Over the years, he ate the snacks and replaced them. The books got longer and more complicated. He added pillows and a sleeping pad he found in the back of a closet, only a little dusty.

He never did end up telling Izzy about the room. When he was 10, Jace came to the Institute to live with them, and very soon he had a person to go to when he needed comfort, instead of an empty room. By the time he hit 14, he had almost completely forgotten about it.

Which is why he never noticed when it disappeared.

* * *

“Thanks for doing this, Alec,” Catarina said as she bustled Madzie into Magnus’ loft. “There was a subway accident, they need everyone they can get.”

“It’s not a problem,” Alec said. “Magnus should be back in a few hours too. I think Madzie and I can entertain ourselves ‘til then, right?” He looked at Madzie and winked. She smiled a little and looked down at her shoes. Catarina shook her head, and Alec shrugged. Madzie had become shy with him again after Valentine had her attack the Institute. Alec was working on it.

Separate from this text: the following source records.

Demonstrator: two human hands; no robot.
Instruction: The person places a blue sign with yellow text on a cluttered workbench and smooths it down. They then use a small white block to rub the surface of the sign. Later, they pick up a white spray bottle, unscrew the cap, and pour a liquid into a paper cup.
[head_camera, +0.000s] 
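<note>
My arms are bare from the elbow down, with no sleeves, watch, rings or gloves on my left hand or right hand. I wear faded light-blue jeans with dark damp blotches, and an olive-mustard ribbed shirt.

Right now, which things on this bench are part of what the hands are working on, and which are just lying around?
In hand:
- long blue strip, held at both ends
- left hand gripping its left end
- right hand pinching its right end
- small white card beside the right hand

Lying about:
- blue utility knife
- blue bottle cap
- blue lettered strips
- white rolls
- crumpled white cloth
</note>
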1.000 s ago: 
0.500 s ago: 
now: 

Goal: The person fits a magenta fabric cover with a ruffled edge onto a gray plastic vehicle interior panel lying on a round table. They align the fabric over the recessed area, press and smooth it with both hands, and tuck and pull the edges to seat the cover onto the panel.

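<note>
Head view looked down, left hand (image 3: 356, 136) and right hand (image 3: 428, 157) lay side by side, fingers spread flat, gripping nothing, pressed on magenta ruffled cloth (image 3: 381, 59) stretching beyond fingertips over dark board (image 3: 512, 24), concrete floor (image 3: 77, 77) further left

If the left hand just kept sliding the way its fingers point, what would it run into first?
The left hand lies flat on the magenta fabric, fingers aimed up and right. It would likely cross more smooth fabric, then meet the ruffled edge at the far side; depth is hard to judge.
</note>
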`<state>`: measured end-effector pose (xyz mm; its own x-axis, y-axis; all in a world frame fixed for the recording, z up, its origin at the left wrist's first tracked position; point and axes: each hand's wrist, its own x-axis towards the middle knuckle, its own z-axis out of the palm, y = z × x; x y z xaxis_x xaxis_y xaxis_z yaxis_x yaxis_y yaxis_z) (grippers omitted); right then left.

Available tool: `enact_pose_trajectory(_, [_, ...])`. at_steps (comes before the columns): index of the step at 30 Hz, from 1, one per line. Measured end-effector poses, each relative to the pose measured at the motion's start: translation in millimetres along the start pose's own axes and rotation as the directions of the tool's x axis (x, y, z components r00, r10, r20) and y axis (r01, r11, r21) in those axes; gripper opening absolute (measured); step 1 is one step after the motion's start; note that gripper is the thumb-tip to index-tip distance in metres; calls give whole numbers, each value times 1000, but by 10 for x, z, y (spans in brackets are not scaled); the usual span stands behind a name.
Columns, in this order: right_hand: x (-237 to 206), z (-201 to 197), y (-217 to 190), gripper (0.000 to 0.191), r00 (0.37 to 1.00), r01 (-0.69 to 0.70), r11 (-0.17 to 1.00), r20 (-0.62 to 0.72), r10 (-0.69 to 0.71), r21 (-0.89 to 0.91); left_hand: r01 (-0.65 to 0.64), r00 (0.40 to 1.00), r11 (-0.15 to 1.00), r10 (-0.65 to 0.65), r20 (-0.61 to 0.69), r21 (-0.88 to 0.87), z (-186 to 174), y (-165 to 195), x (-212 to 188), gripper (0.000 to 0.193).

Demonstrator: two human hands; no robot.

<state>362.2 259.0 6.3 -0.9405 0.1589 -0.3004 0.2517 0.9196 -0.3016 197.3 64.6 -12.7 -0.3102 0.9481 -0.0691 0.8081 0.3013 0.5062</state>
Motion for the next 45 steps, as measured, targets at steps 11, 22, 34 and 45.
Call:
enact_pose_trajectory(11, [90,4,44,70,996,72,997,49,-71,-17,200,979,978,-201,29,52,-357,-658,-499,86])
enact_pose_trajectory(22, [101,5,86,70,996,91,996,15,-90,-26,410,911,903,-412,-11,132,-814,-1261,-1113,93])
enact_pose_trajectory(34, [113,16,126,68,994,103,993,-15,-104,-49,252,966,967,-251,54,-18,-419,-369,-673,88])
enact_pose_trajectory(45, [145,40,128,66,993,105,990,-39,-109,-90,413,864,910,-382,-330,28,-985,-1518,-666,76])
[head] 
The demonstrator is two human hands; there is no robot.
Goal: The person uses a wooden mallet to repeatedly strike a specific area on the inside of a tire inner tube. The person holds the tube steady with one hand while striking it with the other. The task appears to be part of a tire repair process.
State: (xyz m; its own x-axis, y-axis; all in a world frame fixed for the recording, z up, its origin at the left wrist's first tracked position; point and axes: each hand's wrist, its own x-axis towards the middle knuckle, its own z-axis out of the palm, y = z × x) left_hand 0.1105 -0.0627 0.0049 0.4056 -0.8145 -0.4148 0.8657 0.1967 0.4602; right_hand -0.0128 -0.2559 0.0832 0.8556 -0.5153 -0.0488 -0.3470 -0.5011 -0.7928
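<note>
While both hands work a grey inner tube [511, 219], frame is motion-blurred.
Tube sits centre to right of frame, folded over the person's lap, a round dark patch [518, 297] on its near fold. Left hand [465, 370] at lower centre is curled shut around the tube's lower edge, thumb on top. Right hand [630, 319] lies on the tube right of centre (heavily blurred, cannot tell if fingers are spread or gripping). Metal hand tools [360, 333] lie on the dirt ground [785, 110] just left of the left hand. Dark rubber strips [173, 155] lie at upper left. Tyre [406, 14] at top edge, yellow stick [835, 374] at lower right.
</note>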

When Catarina was gone and Alec had filled Madzie’s special Tiana cup with juice, he set them up in the living room with lots of soft blankets and Magnus’ special, illegal Netflix account that could get pretty much any program ever made.

“What do you think, Madz?” he asked. “What do you want to watch?”

Madzie shrugged and fiddled with her stuffed frog. Alec stifled a sigh.

“Madzie,” he said. “You know I’m not mad at you, right?”

Madzie shrugged again. “I hurt people,” she said quietly. “I was bad.”

“It wasn’t you fault, Madzie, and I don’t blame you, okay? Us adults, we’re supposed to protect you. And we didn’t, so you did what you had to do to protect yourself. I don’t want you to be hurt.” He slowly reached an arm around her shoulders, wary, but Madzie let herself be cuddled into Alec’s side.

“I don’t want you hurt either,” Madzie said into his shirt.

“And you made sure I wasn’t,” Alec reassured her. “You put me in the elevator and made it go upstairs. You saved my life.”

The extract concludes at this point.